What is needed
Find and copy each line in the material below where the string "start" occurs.

Collected material
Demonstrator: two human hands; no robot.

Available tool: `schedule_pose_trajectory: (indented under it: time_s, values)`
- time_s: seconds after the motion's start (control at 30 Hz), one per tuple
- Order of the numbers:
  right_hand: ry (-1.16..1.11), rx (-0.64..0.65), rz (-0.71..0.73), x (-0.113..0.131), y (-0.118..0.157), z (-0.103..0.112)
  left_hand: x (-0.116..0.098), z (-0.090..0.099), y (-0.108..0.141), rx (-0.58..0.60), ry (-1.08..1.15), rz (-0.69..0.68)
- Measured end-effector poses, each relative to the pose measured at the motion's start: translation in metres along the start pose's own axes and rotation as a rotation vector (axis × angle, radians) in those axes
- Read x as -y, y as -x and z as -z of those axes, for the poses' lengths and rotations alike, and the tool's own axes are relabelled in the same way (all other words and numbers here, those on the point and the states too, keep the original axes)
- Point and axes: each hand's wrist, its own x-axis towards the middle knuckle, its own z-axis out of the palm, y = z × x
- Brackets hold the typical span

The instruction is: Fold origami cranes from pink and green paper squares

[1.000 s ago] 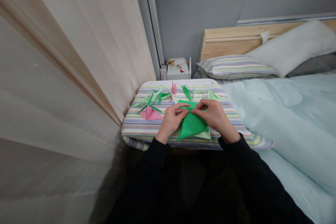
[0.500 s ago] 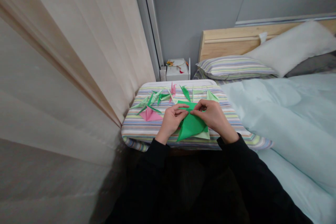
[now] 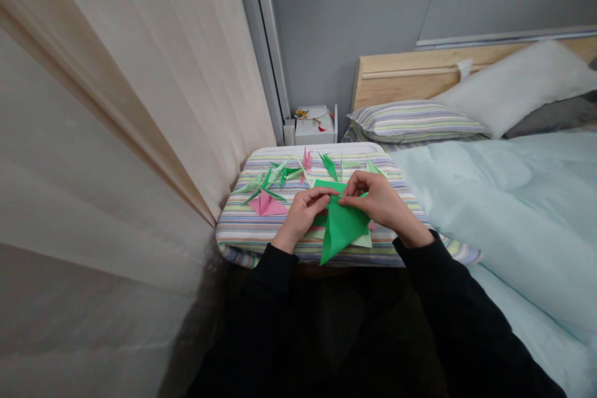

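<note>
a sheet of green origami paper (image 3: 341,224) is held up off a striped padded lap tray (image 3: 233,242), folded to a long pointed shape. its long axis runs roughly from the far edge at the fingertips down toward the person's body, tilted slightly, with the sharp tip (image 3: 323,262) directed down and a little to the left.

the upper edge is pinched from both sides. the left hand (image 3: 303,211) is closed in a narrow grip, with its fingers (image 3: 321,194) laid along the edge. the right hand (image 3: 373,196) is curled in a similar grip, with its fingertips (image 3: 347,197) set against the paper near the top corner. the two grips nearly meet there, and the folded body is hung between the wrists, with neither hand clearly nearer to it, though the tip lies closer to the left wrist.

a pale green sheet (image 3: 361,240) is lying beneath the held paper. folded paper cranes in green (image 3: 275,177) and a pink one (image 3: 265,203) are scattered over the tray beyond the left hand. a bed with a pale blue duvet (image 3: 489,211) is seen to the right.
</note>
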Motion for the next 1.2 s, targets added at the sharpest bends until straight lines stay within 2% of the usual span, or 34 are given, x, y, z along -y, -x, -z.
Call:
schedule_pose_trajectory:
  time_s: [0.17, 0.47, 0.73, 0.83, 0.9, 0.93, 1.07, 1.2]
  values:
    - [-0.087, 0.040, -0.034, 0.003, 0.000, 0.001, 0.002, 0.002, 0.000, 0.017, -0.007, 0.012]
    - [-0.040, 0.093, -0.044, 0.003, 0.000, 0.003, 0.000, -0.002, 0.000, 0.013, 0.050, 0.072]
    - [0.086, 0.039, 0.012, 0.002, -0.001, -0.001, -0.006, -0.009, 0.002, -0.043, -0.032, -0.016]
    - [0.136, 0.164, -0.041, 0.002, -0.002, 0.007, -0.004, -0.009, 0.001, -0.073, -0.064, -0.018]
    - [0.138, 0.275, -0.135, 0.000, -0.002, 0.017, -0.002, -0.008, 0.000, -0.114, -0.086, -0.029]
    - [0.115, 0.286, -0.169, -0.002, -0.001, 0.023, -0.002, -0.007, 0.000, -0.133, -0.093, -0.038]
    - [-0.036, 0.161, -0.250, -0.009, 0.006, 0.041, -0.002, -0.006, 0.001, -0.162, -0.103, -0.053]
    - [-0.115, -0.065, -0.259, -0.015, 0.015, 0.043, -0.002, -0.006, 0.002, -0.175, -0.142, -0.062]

Response box
- time_s: seconds after the motion's start (control at 30 Hz), one per tuple
- Measured end-effector poses, each relative to the pose measured at the motion's start: translation in metres along the start pose's own axes and rotation as a rotation vector (axis × angle, radians) in those axes

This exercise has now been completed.